= Beginning of Section =
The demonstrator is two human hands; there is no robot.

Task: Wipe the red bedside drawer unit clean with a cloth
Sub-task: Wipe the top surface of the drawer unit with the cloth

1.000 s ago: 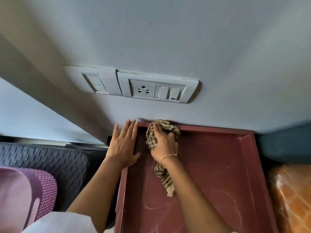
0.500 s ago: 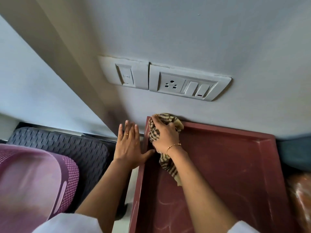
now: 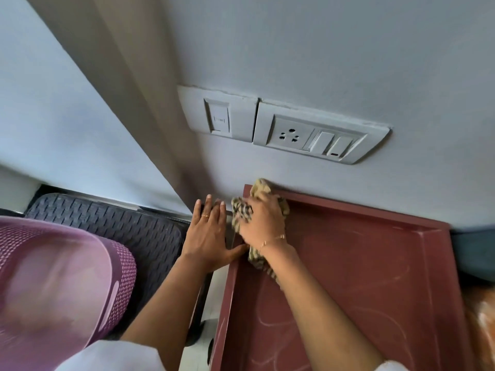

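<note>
The red bedside drawer unit (image 3: 361, 277) fills the lower right, its flat top with a raised rim set against the wall; pale dust streaks mark the surface. My right hand (image 3: 263, 223) presses a bunched beige-and-brown checked cloth (image 3: 242, 212) into the unit's back left corner, with a tail of cloth trailing under my wrist. My left hand (image 3: 207, 236) lies flat with fingers spread just outside the left rim, its thumb resting on the rim's edge.
A white switch plate (image 3: 218, 116) and a socket plate (image 3: 318, 135) sit on the wall above the unit. A dark woven plastic chair (image 3: 107, 223) and a purple plastic chair (image 3: 53, 277) stand to the left. An orange patterned fabric (image 3: 482, 319) lies at the right edge.
The view has swung left, so the unit sits further right. My right hand has pushed the cloth deeper into the back left corner. My left hand stays beside the rim.
</note>
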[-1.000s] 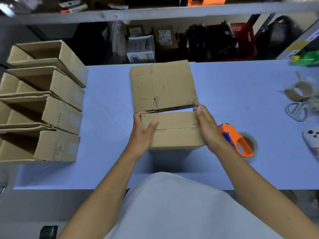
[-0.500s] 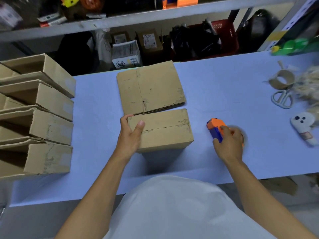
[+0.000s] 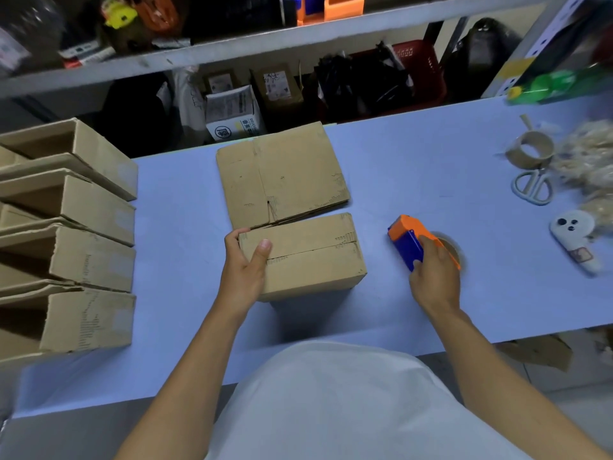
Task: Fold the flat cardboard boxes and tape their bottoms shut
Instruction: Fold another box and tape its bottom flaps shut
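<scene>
A folded cardboard box [image 3: 308, 257] stands bottom-up on the blue table [image 3: 414, 180], its two bottom flaps closed with a bare seam between them. My left hand [image 3: 245, 267] grips its left end, thumb on top. Just behind it lies a stack of flat cardboard boxes [image 3: 282, 174]. To the right, my right hand [image 3: 434, 273] grips the orange and blue tape dispenser [image 3: 409, 239], which rests on the table apart from the box.
Several folded boxes [image 3: 69, 240] lie on their sides in a row at the table's left. At the right are a tape core [image 3: 532, 149], scissors [image 3: 532, 187], a white device [image 3: 575, 235] and pale filler material [image 3: 590, 161]. Shelves with clutter stand behind the table.
My right hand left the box's right end, moved right and took hold of the tape dispenser. My left hand stayed on the box's left end.
</scene>
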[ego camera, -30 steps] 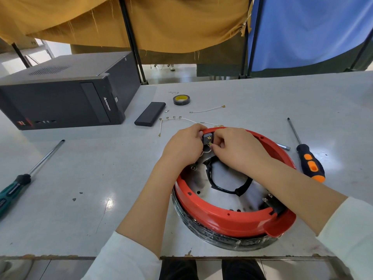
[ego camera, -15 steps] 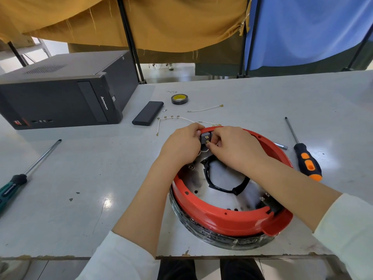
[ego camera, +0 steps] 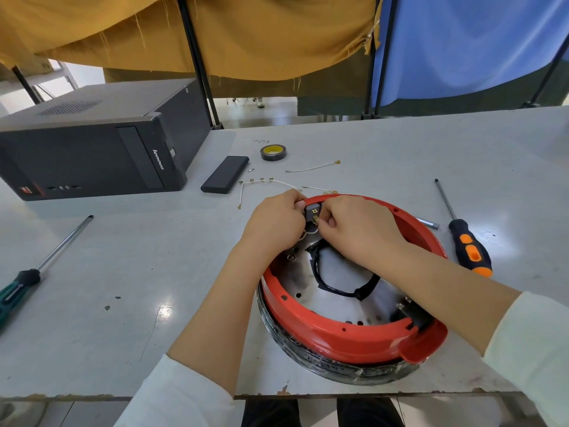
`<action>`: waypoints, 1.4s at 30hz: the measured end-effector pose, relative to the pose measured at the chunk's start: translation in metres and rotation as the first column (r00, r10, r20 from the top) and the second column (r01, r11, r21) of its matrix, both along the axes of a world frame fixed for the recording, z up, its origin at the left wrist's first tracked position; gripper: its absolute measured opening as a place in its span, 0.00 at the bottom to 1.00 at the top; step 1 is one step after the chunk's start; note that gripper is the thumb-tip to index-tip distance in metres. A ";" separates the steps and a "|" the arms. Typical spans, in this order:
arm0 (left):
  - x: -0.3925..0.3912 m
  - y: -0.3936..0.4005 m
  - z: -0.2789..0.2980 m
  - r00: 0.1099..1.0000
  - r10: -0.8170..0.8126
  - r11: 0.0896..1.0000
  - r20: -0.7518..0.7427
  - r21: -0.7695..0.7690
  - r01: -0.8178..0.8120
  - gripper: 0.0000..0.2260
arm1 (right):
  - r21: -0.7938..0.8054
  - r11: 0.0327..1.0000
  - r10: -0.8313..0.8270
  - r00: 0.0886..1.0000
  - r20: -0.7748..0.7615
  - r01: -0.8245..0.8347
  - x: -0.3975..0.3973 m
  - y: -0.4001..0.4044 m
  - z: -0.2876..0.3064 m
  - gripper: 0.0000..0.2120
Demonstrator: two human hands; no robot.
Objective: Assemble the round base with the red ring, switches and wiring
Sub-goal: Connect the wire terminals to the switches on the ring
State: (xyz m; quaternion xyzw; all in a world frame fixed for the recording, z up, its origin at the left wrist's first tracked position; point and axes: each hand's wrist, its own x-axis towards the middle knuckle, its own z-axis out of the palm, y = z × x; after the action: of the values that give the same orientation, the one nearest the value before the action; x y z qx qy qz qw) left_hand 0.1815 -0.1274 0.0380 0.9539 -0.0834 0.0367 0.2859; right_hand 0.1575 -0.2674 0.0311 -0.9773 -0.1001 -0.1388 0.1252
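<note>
At the far rim of our red ring [ego camera: 326,340], seated on the round base [ego camera: 323,369], our left hand [ego camera: 274,221] steadies the black switch [ego camera: 311,212] while right hand [ego camera: 358,229] fingertips pinch a white wire [ego camera: 308,232] onto its terminal; spare wires [ego camera: 312,167] wait beyond.

Setting: workshop or assembly bench. Grey, scuffed worktop [ego camera: 400,143] with chipped near edge. Screwdrivers at 9 o'clock [ego camera: 34,272] and 3 o'clock [ego camera: 468,251], tape roll [ego camera: 273,152] and loose wire leads [ego camera: 312,166] at 12, desktop computer case [ego camera: 92,143] at 10. Cloth curtains on poles behind.
</note>
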 end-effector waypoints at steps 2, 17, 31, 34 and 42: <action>0.001 0.000 0.000 1.000 0.002 1.000 0.003 0.012 -0.002 0.13 | -0.005 1.000 0.009 1.000 0.009 -0.009 0.000 0.000 0.000 0.08; -0.004 -0.001 0.001 1.000 -0.004 1.000 0.023 0.031 0.003 0.13 | -0.026 1.000 0.009 0.999 0.034 -0.008 0.003 0.002 -0.001 0.10; -0.008 -0.003 0.000 0.997 -0.074 0.992 -0.030 -0.100 0.070 0.13 | 0.150 0.989 0.027 0.980 -0.198 0.003 0.036 -0.045 0.024 0.16; -0.002 0.001 0.001 0.988 -0.088 0.954 -0.125 -0.297 0.047 0.11 | 0.145 0.989 0.022 0.973 -0.231 0.012 0.039 -0.043 0.014 0.24; 0.065 0.027 -0.006 0.994 0.114 0.992 -0.004 -0.046 -0.114 0.13 | 0.197 0.980 0.077 0.970 -0.229 -0.031 0.041 -0.045 0.008 0.23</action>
State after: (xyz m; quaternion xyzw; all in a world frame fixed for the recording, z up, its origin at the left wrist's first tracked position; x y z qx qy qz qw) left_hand 0.2469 -0.1001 0.0324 0.9503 -0.0279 0.0543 0.3054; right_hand 0.1982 -0.3125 0.0391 -0.9671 -0.0974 -0.0274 0.2335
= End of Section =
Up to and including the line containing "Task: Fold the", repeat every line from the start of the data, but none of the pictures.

▶ **SOLUTION**:
The demonstrator is two human hands; there is no robot.

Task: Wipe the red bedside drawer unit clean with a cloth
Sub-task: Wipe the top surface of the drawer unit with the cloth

1.000 s ago: 
0.500 s ago: 
now: 

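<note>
The red bedside drawer unit (image 3: 361, 277) fills the lower right, its flat top with a raised rim set against the wall; pale dust streaks mark the surface. My right hand (image 3: 263, 223) presses a bunched beige-and-brown checked cloth (image 3: 242, 212) into the unit's back left corner, with a tail of cloth trailing under my wrist. My left hand (image 3: 207, 236) lies flat with fingers spread just outside the left rim, its thumb resting on the rim's edge.
A white switch plate (image 3: 218, 116) and a socket plate (image 3: 318, 135) sit on the wall above the unit. A dark woven plastic chair (image 3: 107, 223) and a purple plastic chair (image 3: 53, 277) stand to the left. An orange patterned fabric (image 3: 482, 319) lies at the right edge.
The view has swung left, so the unit sits further right. My right hand has pushed the cloth deeper into the back left corner. My left hand stays beside the rim.
</note>
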[-1.000s] 
[-0.500s] 
[+0.000s] 
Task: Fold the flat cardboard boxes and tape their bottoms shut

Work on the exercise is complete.